__Assigned task__: When you copy the listing, reproduce each line as it appears and omit every image.
--- START ---
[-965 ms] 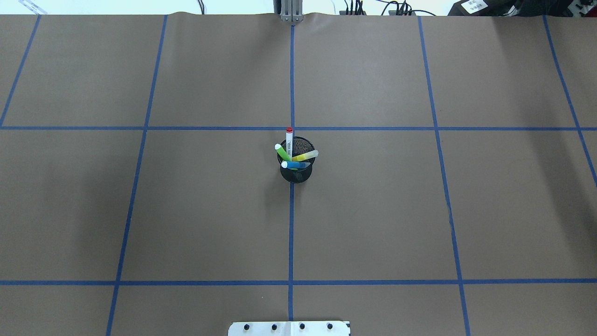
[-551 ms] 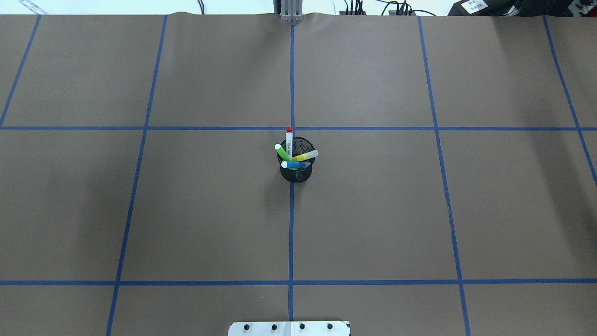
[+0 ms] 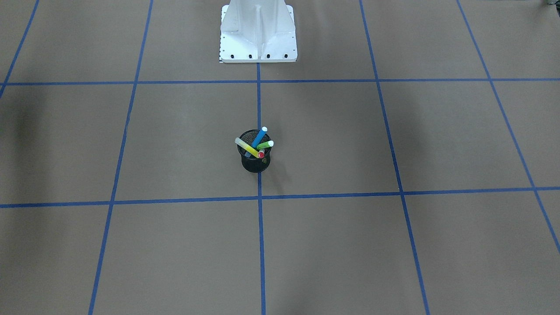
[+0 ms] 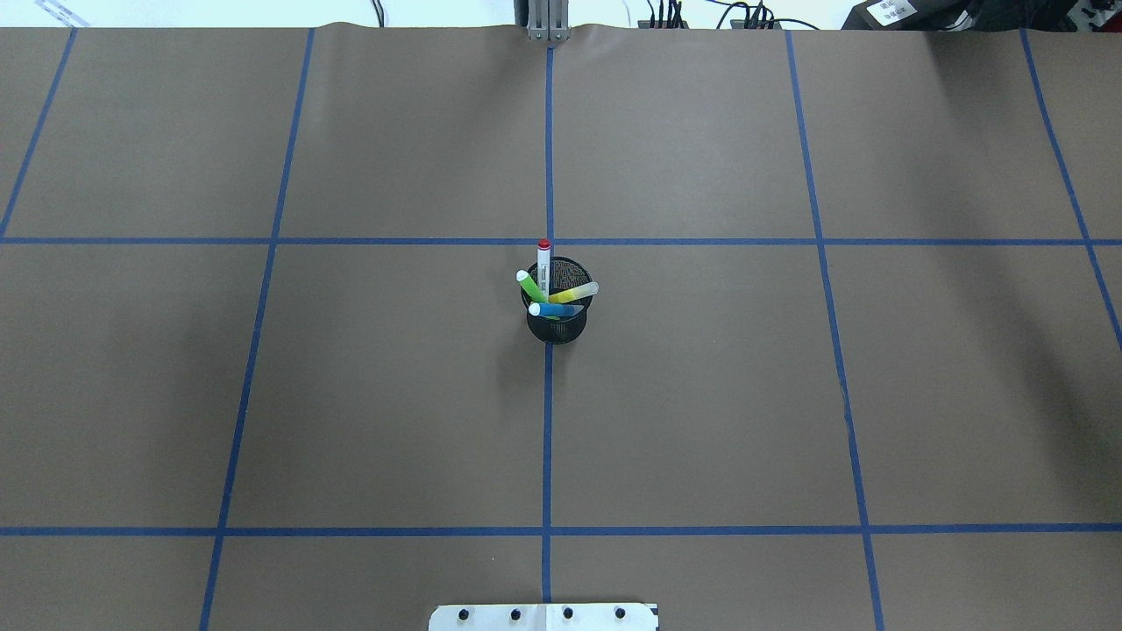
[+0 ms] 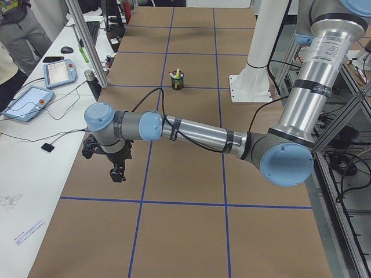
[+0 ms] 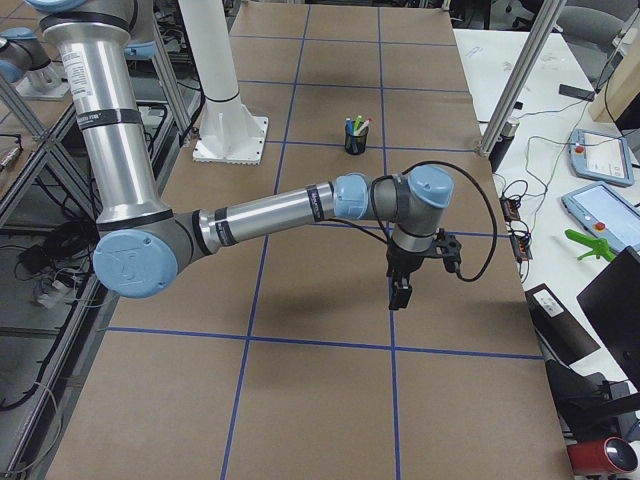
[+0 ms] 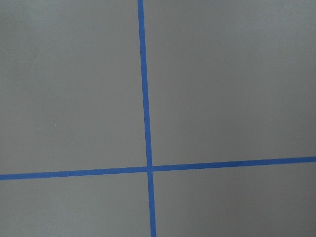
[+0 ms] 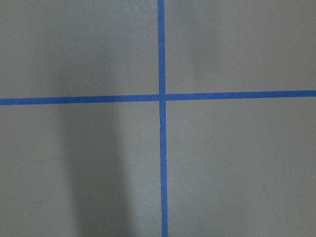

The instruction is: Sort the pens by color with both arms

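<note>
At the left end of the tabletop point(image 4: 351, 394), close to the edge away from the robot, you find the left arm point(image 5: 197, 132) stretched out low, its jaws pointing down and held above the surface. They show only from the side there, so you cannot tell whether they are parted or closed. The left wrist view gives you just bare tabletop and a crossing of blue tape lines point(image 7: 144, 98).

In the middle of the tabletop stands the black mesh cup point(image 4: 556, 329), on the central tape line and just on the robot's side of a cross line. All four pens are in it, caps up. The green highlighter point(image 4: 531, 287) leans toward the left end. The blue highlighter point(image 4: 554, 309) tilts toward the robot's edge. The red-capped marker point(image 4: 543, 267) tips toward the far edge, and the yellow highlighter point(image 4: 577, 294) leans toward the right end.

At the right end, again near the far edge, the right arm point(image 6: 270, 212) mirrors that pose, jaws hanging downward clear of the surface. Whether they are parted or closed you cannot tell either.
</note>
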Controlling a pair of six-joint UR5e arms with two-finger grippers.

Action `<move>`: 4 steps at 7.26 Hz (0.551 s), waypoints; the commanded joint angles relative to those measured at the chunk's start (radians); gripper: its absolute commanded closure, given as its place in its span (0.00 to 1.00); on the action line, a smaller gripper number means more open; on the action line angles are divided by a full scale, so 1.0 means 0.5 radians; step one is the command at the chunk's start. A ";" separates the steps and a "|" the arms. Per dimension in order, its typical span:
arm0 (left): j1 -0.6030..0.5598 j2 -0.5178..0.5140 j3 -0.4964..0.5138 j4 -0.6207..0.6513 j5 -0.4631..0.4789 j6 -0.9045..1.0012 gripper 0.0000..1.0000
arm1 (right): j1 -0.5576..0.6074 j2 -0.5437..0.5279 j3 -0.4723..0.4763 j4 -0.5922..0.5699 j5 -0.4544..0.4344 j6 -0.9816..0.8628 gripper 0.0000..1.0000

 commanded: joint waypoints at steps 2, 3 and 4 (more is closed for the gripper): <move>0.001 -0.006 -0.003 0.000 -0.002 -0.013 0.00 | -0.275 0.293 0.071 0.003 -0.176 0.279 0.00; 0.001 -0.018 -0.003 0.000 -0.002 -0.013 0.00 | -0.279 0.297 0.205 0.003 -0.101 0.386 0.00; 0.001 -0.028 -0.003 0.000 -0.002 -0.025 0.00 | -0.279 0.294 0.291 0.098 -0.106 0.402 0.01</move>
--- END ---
__Solved exercise__:
[-965 ms] 
[-551 ms] 
[+0 ms] 
[+0 ms] 
[+0 ms] 
[+0 ms] 
[+0 ms] 
[+0 ms] 

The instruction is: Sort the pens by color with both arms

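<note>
At the left end of the tabletop point(image 4: 351, 394), close to the edge away from the robot, you find the left arm point(image 5: 197, 132) stretched out low, its jaws pointing down and held above the surface. They show only from the side there, so you cannot tell whether they are parted or closed. The left wrist view gives you just bare tabletop and a crossing of blue tape lines point(image 7: 144, 98).

In the middle of the tabletop stands the black mesh cup point(image 4: 556, 329), on the central tape line and just on the robot's side of a cross line. All four pens are in it, caps up. The green highlighter point(image 4: 531, 287) leans toward the left end. The blue highlighter point(image 4: 554, 309) tilts toward the robot's edge. The red-capped marker point(image 4: 543, 267) tips toward the far edge, and the yellow highlighter point(image 4: 577, 294) leans toward the right end.

At the right end, again near the far edge, the right arm point(image 6: 270, 212) mirrors that pose, jaws hanging downward clear of the surface. Whether they are parted or closed you cannot tell either.
</note>
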Controlling a pair of six-joint UR5e arms with two-finger grippers.

Action `<move>`: 4 steps at 7.26 Hz (0.551 s), waypoints; the commanded joint angles relative to those measured at the chunk's start (radians); gripper: its absolute commanded closure, given as its place in its span (0.00 to 1.00); on the action line, a smaller gripper number means more open; on the action line angles are divided by a full scale, so 1.0 means 0.5 radians; step one is the command at the chunk's start. A ";" separates the steps and a "|" the arms. Per dimension in order, its typical span:
arm0 (left): j1 -0.6030..0.5598 j2 -0.5178..0.5140 j3 -0.4964..0.5138 j4 -0.6207..0.6513 j5 -0.4631..0.4789 j6 -0.9045..1.0012 gripper 0.0000..1.0000
arm1 (right): j1 -0.5576..0.6074 j2 -0.5437..0.5279 j3 -0.4723..0.4763 j4 -0.5922..0.5699 j5 -0.4544..0.4344 j6 -0.9816..0.8628 gripper 0.0000..1.0000

 commanded: joint waypoints at steps 2, 3 and 4 (more is closed for the gripper): <move>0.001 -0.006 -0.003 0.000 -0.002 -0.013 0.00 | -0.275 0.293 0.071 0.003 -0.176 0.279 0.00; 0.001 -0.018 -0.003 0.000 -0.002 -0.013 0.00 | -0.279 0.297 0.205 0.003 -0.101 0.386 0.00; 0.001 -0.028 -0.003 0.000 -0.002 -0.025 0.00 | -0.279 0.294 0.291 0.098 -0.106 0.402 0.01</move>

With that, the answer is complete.